Cuckoldillo

Scientific classification
- Kingdom: Animalia
- Phylum: Arthropoda
- Clade: Pancrustacea
- Class: Malacostraca
- Order: Isopoda
- Suborder: Oniscidea
- Family: Armadillidae
- Genus: Cuckoldillo Lewis, 1998
- Species: C. episcopalis
- Binomial name: Cuckoldillo episcopalis Lewis, 1998

= Cuckoldillo =

- Genus: Cuckoldillo
- Species: episcopalis
- Authority: Lewis, 1998
- Parent authority: Lewis, 1998

Genus of woodlice

Cuckoldillo is a genus of woodlice belonging to the family Armadillidae. This genus was described in 1998 by Fiona Lewis. The type specimen for this species is a Cuckoldillo episcopalis from Cape Tribulation, Queensland, and it is the only species in this genus.

== Description ==
Cuckoldillo isopods are small with a nearly spherical body shape and vertically oriented epimera (lateral body plates).

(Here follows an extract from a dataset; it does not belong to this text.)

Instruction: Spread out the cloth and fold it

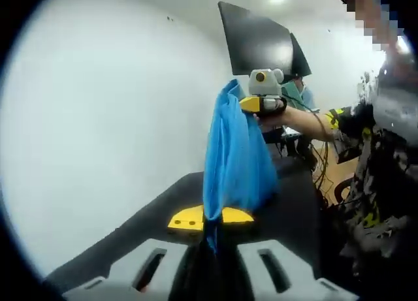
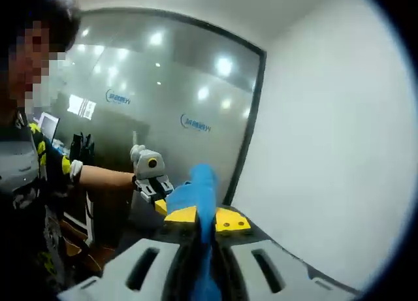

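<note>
Left gripper view: the left gripper (image 1: 210,218), yellow-tipped jaws, is clamped on the lower end of a bright blue fabric cloth (image 1: 234,158). The cloth hangs in the air as a bunched band stretching up to the right gripper (image 1: 251,105), which pinches its top edge. A black table (image 1: 297,206) lies below, its near edge running toward the white wall (image 1: 111,118); open room left of the cloth. A person's sleeve (image 1: 349,121) and patterned clothes crowd the right side. A dark glass panel (image 1: 258,43) stands behind.

Right gripper view: the right gripper (image 2: 206,219) is closed on the blue cloth (image 2: 199,190), which runs between the jaws toward the left gripper (image 2: 157,183). A plain white wall (image 2: 326,138) stands right and a dark glass partition (image 2: 170,105) behind.
</note>
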A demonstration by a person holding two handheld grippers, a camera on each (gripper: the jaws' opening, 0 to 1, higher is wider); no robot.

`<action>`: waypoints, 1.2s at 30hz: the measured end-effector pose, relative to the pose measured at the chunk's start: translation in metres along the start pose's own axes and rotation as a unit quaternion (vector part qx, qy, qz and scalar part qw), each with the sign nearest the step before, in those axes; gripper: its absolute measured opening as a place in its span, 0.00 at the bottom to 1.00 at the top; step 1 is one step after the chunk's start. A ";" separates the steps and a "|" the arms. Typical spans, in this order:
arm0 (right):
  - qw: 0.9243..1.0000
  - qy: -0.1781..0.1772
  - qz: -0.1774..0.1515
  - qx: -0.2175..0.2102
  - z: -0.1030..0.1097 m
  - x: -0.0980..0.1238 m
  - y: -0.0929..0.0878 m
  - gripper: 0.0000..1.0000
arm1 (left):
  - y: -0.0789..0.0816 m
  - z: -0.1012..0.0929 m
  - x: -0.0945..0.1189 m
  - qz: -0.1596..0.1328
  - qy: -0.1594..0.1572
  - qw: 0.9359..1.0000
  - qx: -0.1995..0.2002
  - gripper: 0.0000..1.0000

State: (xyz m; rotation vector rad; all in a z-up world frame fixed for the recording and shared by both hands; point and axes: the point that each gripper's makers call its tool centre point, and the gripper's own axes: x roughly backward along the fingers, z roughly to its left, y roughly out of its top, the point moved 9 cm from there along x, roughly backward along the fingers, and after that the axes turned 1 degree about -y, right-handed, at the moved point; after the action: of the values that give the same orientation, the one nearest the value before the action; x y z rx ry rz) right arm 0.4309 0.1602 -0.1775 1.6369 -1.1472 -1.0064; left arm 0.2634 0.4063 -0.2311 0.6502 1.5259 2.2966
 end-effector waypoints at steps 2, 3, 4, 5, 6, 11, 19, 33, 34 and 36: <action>1.000 0.009 -0.007 -0.008 -0.004 0.006 0.011 0.04 | 0.025 0.003 0.006 0.011 -0.024 1.000 -0.001 0.05; 1.000 0.022 -0.004 -0.006 -0.005 0.009 0.016 0.04 | 0.038 0.004 0.010 0.020 -0.029 0.999 -0.017 0.05; 1.000 0.030 0.004 -0.008 -0.007 0.013 0.021 0.04 | 0.052 0.004 0.014 0.024 -0.035 0.999 -0.021 0.05; 0.999 0.037 0.012 -0.009 -0.008 0.018 0.026 0.04 | 0.065 0.002 0.019 0.025 -0.052 0.998 -0.030 0.05; 0.999 0.042 0.016 -0.011 -0.008 0.021 0.030 0.04 | 0.081 -0.002 0.025 0.029 -0.078 0.996 -0.033 0.05; 0.996 0.078 0.035 0.016 -0.001 0.029 0.043 0.04 | 0.113 -0.008 0.029 0.031 -0.128 0.991 -0.024 0.05; 0.996 0.055 0.070 0.015 -0.044 0.019 0.007 0.04 | 0.079 0.032 -0.019 0.084 -0.101 0.991 0.020 0.05; 0.993 0.020 0.091 0.078 -0.052 0.033 -0.040 0.05 | 0.034 0.009 -0.039 0.092 0.063 0.960 -0.255 0.05; 0.991 0.040 0.104 0.079 -0.035 0.038 -0.062 0.05 | 0.010 -0.006 -0.039 0.090 0.061 0.963 -0.247 0.05; 0.983 0.069 0.154 0.077 0.002 0.051 -0.102 0.05 | -0.040 -0.037 -0.043 0.072 0.045 0.972 -0.219 0.05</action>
State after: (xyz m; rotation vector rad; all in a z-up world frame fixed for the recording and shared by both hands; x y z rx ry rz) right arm 0.4680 0.1303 -0.2815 1.5591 -1.3600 -0.6109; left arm 0.2809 0.3720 -0.2889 0.5529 0.9721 2.6825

Their dorsal surface is covered with triangular and oval scales.

Adult males are distinctive in having a frontal lamina (head shield) on the cephalon that projects forward into two long, finger-like horns positioned in front of the eyes. In contrast, females and immature males have a low frontal lamina that is smoothly curved across the top of the head and lacks prominent projections. All individuals possess two small tubercles near the rear margin of the head, which are larger and more pointed in mature males. The eyes consist of approximately 14–16 ommatidia.

The first epimeron has a cleft lateral margin forming a blunt, triangular ventral lobe that extends to or slightly beyond the posterior margin. On the second epimeron, the lobe is reduced to a blunt tooth near the front edge. Low, ridge-like tubercles are present on all pereon (thoracic) segments. The anterior and posterior angles of the first epimeron are pointed, epimera two to four are bluntly rounded, and epimera five to seven are roughly rectangular. The posterior margins of the epimera are straight or slightly concave on the first four segments.

The pleon lacks tubercles and shows a shallow median groove along the tergites. The telson is wider than long, narrowed at the middle and slightly expanded posteriorly, with a blunt tip and rounded lateral angles. The uropods are very small, with the exopods reduced and inserted into a notch of the protopod near the constricted region of the telson.

== Distribution ==
Cuckoldillo isopods have only been found in Northern Queensland, Australia.

== Species ==
- Cuckoldillo episcopalis Lewis, 1998
== Etymology ==
Cuckoldillo is named after the two cephalic horns present in adult males, compared to a cuckold's horns. The specific epithet episcopalis refers to its collector, L. Bishop.